Listed records START
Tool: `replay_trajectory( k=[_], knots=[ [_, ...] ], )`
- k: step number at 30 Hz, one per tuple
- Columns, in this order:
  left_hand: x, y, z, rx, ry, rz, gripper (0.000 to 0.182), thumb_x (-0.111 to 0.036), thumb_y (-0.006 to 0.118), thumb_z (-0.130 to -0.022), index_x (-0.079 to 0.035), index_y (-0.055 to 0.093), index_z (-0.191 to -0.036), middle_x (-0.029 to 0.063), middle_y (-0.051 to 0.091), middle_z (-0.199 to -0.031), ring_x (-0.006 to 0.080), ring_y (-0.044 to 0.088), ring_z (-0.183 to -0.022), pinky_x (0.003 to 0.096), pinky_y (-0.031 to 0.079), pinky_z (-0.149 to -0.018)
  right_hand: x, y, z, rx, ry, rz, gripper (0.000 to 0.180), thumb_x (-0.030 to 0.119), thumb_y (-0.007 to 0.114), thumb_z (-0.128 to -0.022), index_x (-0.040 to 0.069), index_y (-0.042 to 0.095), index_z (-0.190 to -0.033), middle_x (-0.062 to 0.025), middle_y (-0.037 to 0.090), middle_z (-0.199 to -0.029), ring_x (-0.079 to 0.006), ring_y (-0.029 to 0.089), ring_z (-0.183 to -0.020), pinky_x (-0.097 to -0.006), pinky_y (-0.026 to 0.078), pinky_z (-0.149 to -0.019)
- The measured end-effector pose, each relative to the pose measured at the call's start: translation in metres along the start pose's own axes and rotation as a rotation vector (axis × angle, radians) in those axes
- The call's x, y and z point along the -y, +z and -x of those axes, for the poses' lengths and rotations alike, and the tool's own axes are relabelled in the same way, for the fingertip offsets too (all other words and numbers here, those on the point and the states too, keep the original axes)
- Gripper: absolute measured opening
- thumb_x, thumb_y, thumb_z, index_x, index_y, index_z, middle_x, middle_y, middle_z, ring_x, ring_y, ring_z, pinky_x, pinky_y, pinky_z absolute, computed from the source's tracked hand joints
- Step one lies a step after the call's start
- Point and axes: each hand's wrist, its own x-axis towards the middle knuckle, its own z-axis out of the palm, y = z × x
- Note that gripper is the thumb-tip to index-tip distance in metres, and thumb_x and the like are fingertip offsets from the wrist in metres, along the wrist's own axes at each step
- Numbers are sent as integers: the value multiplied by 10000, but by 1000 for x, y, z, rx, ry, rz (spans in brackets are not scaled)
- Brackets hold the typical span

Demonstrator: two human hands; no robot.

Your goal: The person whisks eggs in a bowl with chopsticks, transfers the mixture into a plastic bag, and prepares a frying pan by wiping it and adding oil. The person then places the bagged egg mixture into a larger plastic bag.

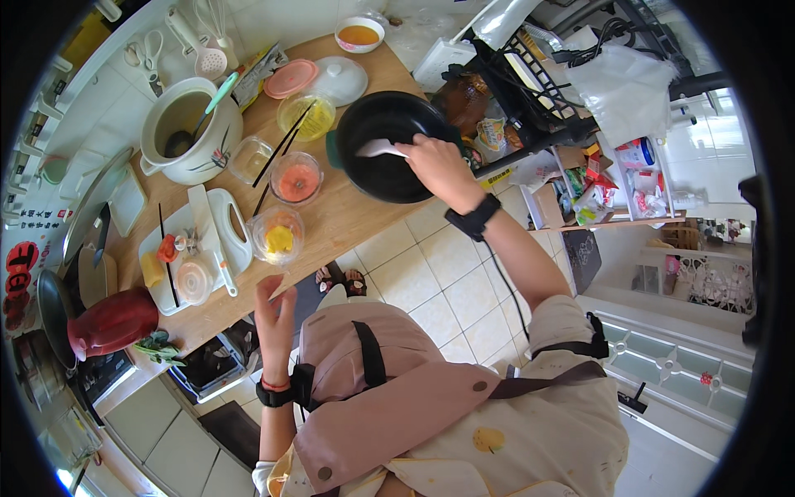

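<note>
My right hand [435, 168] grips the handle of a pale spatula [377, 148], whose blade is inside a dark pot [388, 180] with green side handles. Raised beside the counter's front edge, my left hand [274, 317] holds nothing, its fingers apart. Nearest to it is a clear bowl [277, 236] holding something yellow. Behind that sits a glass bowl [296, 178] of pinkish-red food. Dark chopsticks [284, 144] lean across a bowl of yellow liquid [306, 117]. A knife [211, 239] lies on a white cutting board [233, 273] along with a lidded small container [194, 281].
A large white pot [192, 130] with a ladle stands at the back left. A red kettle-like vessel [113, 323] is at the counter's left end. At the back are a bowl of orange liquid [359, 35] and a white lid [338, 81]. A cluttered rack [546, 81] borders the right.
</note>
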Motion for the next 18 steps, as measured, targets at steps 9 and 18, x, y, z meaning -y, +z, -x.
replay_trajectory(
  k=[9, 18],
  knots=[
    [-30, 54, -58, 264, 172, -75, 369, -155, 639, -852, -10, 507, -1165, 132, 602, -1106, 249, 574, -1059, 356, 479, -846, -10, -23, 20, 238, 10, 77, 147, 220, 620, -828, 109, 713, -857, -122, 647, -752, -310, 642, -676, -405, 511, -619],
    [-29, 108, -110, 115, 225, -160, 379, -185, 606, -875, 10, 498, -1181, 196, 610, -1075, 293, 614, -977, 377, 494, -821, -41, -2, 15, 6, -131, 33, 103, 158, 642, -771, 87, 697, -721, -134, 632, -640, -311, 643, -629, -392, 518, -580]
  ],
)
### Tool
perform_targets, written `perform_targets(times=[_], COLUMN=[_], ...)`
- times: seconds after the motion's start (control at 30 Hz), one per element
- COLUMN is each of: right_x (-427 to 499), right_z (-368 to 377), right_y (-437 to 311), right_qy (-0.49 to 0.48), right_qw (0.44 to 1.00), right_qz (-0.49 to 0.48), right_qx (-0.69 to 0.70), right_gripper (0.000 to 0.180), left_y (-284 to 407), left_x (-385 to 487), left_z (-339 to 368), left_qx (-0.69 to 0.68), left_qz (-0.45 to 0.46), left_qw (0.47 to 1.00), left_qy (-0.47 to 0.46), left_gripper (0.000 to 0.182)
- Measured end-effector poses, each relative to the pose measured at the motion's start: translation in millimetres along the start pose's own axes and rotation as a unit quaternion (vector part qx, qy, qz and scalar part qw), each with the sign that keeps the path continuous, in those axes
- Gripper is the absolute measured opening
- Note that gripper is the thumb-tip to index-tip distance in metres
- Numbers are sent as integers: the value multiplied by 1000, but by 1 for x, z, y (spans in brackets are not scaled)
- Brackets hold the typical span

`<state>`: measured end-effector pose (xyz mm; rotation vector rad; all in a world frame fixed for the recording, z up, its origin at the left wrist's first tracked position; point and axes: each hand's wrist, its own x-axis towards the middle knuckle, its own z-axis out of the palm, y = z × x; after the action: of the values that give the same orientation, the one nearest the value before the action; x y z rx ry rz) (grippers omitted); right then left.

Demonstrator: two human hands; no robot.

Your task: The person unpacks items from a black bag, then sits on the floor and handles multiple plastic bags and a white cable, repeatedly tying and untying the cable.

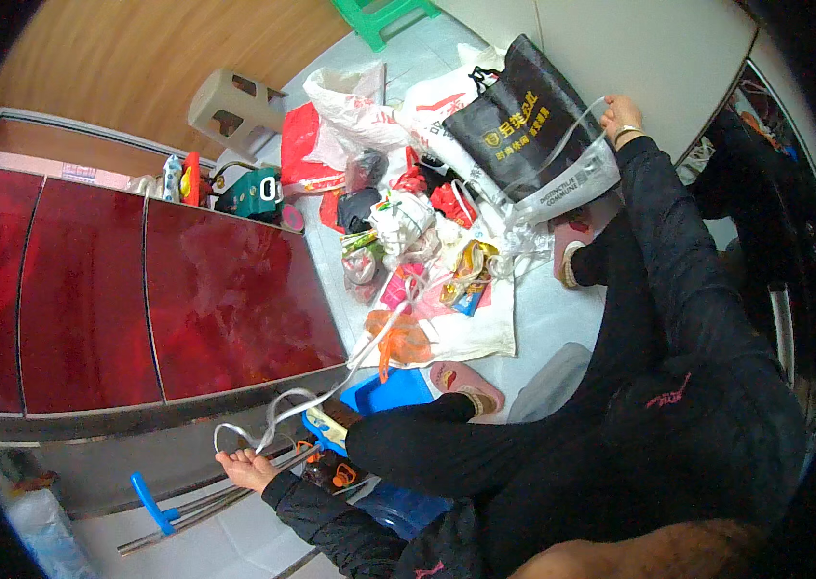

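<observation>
At the lower left, my left hand is closed on a white plastic strip, which runs up into a pile of bags on the floor. My right hand, at the upper right, pinches a pale translucent strip that passes in front of a black shopping bag. Below that bag lies a whitish plastic bag with printing. The pile holds white bags, red bags and gold and blue wrappers. An orange mesh-like bag rests on a white woven sack.
A blue dustpan and metal poles, one with a blue handle, lie near my left leg. Glossy red cabinets line the left. A beige stool and a green stool stand farther back. Slippered feet flank the sack.
</observation>
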<state>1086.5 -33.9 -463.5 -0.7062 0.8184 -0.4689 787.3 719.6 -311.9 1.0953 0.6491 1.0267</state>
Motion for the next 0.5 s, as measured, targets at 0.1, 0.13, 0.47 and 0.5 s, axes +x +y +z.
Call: perform_targets(times=[0.1, 0.13, 0.47, 0.5], right_x=[-21, -33, -48, -35], right_z=[15, 26, 50, 46], right_y=[18, 29, 46, 45], right_qy=[-120, -193, -280, -232], right_qw=[992, 981, 946, 955], right_qz=[-3, 0, 124, 132], right_qx=[-26, -11, 108, 132], right_gripper=[12, 14, 10, 10], left_y=[-9, -23, -45, -34], left_x=[-22, -32, -87, -83], left_z=[20, 37, 126, 117], left_qx=[38, 1, -41, -30], left_qz=[25, -34, 2, 34], left_qw=[990, 985, 982, 987], left_qy=[-135, -172, -185, -153], left_gripper=[9, 7, 36, 40])
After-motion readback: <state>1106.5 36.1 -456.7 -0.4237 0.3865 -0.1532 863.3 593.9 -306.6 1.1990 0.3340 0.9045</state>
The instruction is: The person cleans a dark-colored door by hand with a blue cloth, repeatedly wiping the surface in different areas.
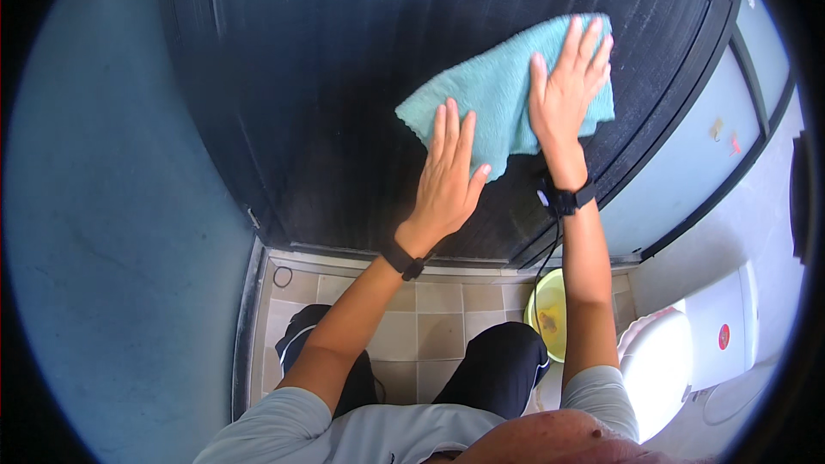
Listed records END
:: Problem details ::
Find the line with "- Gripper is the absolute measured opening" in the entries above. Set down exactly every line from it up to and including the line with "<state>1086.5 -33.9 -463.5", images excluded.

:: Reply to the task ::
- Gripper is the absolute measured opening
- Note that gripper is the thumb-tip to index-tip distance in metres
- Numbers are sent as integers: the value multiplied by 1000, but by 1 for x, z, y (spans in brackets are not scaled)
- Brackets hold the typical span

`<state>`: measured end-effector pose (xyz mm; rotation vector rad; all in a world frame fixed for the recording, z up, its origin at the left wrist's first tracked position; point and axes: each hand's wrist, its own x-axis towards the middle knuckle, its own z-axis out of the palm, y = z × x; after the action: of the values that give the same orientation, the one nearest the value before the action; x y z rx ry rz) (grippers omitted); right then left.

Demonstrator: two human hands; no robot.

Your task: The person unpacks items from a black bag, then sits on the floor and handles multiple plastic bags and a white cable, repeatedly tying and untying the cable.


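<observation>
At the lower left, my left hand is closed on a white plastic strip, which runs up into a pile of bags on the floor. My right hand, at the upper right, pinches a pale translucent strip that passes in front of a black shopping bag. Below that bag lies a whitish plastic bag with printing. The pile holds white bags, red bags and gold and blue wrappers. An orange mesh-like bag rests on a white woven sack.
A blue dustpan and metal poles, one with a blue handle, lie near my left leg. Glossy red cabinets line the left. A beige stool and a green stool stand farther back. Slippered feet flank the sack.
</observation>
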<state>1086.5 -33.9 -463.5 -0.7062 0.8184 -0.4689 787.3 719.6 -311.9 1.0953 0.6491 1.0267</state>

Output is complete for this exercise.